Strengths and trade-offs
Lutron's Clear Connect protocol is purpose-built for reliability, and most users find their dimmers and shades respond faster and more consistently than competing products running on standard Wi-Fi or Z-Wave. The hardware also carries a strong warranty backing it up.
Lutron systems hold up better over time than many consumer-grade alternatives, which makes them a common choice for professional installations.

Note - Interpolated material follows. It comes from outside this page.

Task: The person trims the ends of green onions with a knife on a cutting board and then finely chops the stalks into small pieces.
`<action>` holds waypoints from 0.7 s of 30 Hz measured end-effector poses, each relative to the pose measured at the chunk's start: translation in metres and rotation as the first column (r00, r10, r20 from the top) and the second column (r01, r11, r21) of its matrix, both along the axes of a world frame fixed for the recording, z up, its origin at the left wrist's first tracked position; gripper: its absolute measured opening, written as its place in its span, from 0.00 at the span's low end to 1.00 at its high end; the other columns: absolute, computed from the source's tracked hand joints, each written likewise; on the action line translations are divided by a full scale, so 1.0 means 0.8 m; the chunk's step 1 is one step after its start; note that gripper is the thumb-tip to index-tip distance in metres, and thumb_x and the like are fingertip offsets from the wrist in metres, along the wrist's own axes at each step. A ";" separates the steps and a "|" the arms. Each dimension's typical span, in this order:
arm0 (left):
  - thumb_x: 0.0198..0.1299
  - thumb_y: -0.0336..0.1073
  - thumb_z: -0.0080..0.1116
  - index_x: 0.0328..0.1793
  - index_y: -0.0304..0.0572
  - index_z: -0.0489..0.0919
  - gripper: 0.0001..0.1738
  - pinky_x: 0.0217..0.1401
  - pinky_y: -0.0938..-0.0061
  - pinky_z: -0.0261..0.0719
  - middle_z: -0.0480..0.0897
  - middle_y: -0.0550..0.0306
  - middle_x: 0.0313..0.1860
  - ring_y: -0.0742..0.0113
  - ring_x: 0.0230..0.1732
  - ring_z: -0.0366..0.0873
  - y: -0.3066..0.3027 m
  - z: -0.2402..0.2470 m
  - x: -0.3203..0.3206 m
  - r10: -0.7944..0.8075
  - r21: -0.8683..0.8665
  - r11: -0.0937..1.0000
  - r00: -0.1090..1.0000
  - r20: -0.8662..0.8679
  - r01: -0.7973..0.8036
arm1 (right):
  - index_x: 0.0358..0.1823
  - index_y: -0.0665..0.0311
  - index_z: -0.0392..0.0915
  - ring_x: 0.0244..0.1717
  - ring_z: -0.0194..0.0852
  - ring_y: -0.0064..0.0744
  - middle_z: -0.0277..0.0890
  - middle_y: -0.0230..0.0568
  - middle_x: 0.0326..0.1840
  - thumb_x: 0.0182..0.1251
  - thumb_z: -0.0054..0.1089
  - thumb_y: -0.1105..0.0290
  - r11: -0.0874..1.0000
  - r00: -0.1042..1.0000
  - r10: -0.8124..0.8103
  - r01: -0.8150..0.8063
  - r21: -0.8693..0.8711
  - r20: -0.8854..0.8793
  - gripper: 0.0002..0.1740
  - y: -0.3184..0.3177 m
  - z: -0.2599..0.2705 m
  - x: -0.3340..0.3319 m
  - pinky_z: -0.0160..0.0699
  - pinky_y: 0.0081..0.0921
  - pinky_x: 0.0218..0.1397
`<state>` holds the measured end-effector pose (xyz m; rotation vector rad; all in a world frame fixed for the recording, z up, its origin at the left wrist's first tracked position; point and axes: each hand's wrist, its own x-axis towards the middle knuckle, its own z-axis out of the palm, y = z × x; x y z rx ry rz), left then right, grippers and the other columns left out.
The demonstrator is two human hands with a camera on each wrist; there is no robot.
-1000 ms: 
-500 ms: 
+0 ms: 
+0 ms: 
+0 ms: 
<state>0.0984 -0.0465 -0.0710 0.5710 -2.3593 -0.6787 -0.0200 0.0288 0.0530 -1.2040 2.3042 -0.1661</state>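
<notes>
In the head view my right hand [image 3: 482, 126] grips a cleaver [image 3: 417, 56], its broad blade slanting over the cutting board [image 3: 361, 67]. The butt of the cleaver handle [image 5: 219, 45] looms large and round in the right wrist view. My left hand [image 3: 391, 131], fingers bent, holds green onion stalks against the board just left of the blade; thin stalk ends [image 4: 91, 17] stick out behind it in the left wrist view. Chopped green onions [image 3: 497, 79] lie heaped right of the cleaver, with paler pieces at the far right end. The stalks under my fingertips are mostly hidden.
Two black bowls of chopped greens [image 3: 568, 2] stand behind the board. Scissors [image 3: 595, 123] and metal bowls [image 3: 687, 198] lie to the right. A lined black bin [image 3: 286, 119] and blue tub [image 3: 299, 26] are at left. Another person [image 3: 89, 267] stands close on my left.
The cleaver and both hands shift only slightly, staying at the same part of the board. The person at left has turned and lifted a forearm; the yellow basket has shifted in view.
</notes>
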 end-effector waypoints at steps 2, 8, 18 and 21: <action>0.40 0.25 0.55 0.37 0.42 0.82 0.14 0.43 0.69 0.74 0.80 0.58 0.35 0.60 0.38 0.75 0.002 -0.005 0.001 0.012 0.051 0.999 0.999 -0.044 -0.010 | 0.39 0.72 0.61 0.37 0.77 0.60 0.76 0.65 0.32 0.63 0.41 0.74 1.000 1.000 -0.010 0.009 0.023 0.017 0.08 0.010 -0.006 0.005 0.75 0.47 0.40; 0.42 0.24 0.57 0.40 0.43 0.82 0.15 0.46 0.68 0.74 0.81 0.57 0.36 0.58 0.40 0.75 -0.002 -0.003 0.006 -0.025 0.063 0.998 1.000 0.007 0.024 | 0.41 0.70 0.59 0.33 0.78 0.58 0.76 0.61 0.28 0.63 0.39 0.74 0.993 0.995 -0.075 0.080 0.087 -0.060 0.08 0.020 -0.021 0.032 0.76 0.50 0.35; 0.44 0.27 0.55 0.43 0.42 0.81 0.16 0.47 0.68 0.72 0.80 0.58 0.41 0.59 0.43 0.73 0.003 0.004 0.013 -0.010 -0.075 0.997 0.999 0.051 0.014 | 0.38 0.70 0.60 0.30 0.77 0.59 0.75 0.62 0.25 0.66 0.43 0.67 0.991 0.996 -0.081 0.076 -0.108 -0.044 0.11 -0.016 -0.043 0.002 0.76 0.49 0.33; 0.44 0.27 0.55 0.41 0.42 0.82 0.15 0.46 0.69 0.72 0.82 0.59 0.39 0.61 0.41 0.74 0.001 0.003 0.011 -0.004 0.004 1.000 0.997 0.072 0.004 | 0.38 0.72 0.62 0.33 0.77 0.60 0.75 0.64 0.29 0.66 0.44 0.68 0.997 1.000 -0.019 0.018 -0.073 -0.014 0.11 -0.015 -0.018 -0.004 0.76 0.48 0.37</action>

The trade-off is that advanced configurations require a certified integrator, so complex scene programming typically involves your installer.
Budget and ongoing costs
Lutron Caseta, the entry-level line, starts around $60 to $80 per dimmer, making it accessible for smaller projects. Their RadioRA and HomeWorks QS lines scale up to full architectural systems that run several thousand dollars per room when installed professionally. There are no mandatory subscription fees.
6. Josh.ai voice control
Josh.ai is a privacy-focused voice control platform built specifically for professional smart home installations. It processes commands locally on your network rather than routing your conversations through third-party consumer cloud servers.
What it is
Josh.ai runs on dedicated hardware that connects to your existing automation platform, whether that's Control4, Crestron, Savant, or Lutron. Every voice command processes on your local network, so your requests never leave the home. The platform understands natural conversational language, meaning you don't need to memorize rigid phrases to control your lights, audio, locks, or climate.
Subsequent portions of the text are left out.